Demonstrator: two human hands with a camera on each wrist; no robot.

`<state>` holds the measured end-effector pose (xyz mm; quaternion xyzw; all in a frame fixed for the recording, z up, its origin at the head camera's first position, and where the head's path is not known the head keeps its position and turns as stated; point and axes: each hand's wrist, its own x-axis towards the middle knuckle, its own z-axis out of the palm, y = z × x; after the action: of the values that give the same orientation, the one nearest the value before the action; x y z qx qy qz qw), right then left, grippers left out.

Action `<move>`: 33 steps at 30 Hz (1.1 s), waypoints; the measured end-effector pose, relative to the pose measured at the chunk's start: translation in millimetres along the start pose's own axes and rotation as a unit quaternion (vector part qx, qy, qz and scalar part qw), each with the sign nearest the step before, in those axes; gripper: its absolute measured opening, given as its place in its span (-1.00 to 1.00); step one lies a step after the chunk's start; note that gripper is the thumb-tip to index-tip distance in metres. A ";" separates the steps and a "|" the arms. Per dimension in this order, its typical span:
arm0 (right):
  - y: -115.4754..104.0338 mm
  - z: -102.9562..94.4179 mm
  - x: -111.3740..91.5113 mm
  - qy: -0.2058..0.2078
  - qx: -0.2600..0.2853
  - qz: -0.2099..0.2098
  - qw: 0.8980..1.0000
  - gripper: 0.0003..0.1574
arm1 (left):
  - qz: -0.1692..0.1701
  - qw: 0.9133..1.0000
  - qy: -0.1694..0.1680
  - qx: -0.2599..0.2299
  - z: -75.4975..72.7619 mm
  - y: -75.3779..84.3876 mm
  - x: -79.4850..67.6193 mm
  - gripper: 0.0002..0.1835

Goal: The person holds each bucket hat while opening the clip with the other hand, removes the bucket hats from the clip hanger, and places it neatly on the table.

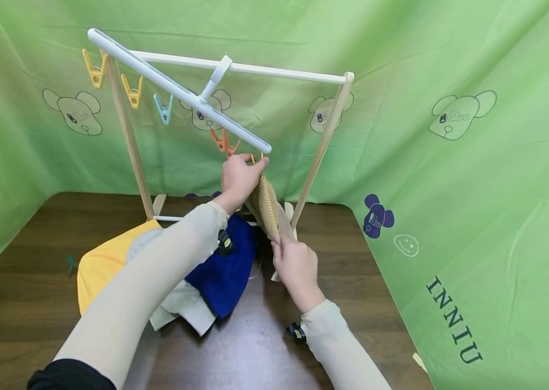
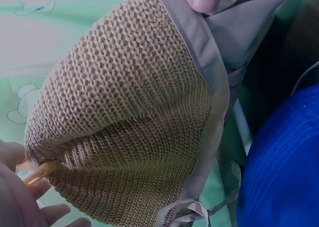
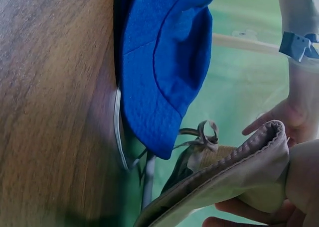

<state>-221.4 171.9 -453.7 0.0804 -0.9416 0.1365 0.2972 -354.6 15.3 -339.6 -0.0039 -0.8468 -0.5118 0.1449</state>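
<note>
A tan knitted sun hat (image 1: pixel 268 208) with a beige fabric brim (image 3: pixel 239 179) and a small tie bow (image 2: pixel 187 209) hangs below the right end of a pale blue hanger (image 1: pixel 157 78). At its crown, my left hand (image 1: pixel 239 176) pinches a yellow clothespin (image 2: pixel 42 171), whose jaws sit on the knit. Lower down, my right hand (image 1: pixel 298 265) grips the brim, thumb on the fabric. Orange clothespins (image 1: pixel 223 142) hang beside my left hand. Further left on the hanger are a blue clothespin (image 1: pixel 163 109) and two yellow ones, one being the outer clothespin (image 1: pixel 95 69).
The hanger hooks over the white bar (image 1: pixel 284 72) of a wooden-legged rack (image 1: pixel 320 154). A blue hat (image 1: pixel 235 265), a pale grey item (image 1: pixel 184 303) and a yellow item (image 1: pixel 99 260) lie heaped on the brown table (image 1: pixel 352 287). Green printed cloth (image 1: pixel 450 189) surrounds it.
</note>
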 end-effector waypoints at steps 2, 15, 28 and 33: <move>2.0 -0.7 0.1 0.004 0.001 -0.004 1.000 -0.80 | 0.001 1.000 0.002 -0.004 0.7 -0.1 -0.5 -0.64; 10.5 -1.0 1.6 0.018 0.010 -0.020 1.000 -0.90 | 0.011 1.000 0.002 -0.004 0.3 0.9 -0.5 -0.61; 13.0 -4.4 1.6 0.018 0.003 -0.023 1.000 -0.84 | 0.029 0.999 0.006 -0.010 -0.8 1.3 -0.9 -0.53; 13.3 -6.2 2.4 0.012 0.005 -0.019 1.000 -0.75 | 0.031 0.999 0.005 -0.020 -2.6 1.7 0.0 -0.48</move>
<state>-223.1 186.3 -450.2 0.0984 -0.9355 0.1365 0.3108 -353.7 13.9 -337.0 -0.0301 -0.8354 -0.5235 0.1648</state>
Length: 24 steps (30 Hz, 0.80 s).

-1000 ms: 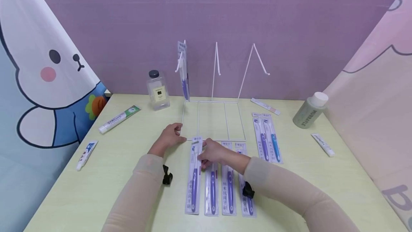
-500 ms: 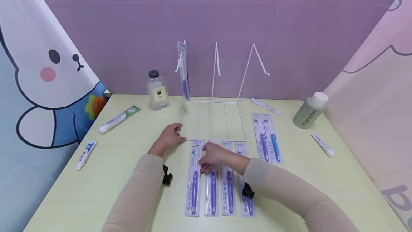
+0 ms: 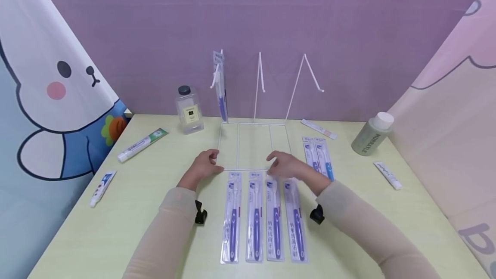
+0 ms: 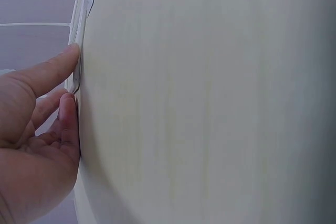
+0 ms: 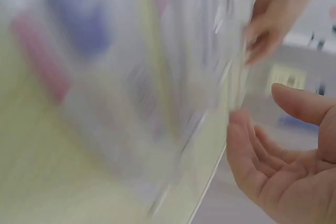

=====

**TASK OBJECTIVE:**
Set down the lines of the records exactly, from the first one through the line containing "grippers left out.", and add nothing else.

**SOLUTION FOR THIS PROBLEM:**
Demonstrator: two human hands with a camera on each wrist; no robot.

`<state>` holds the measured end-effector pose (xyz mm; quaternion xyzw; all in a frame fixed for the recording, z up, its origin at the head camera's first position, and where the head's path is not known the head keeps its position and turns as stated; point and axes: each hand's wrist, its own x-axis towards the middle knuckle, its own z-axis out of the palm, y = z × x; after the action: of the values that give the same orientation, the one nearest the value before the action; x y z qx qy qz qw), right then left, grippers left out.

The output is finished, and nothing else is needed.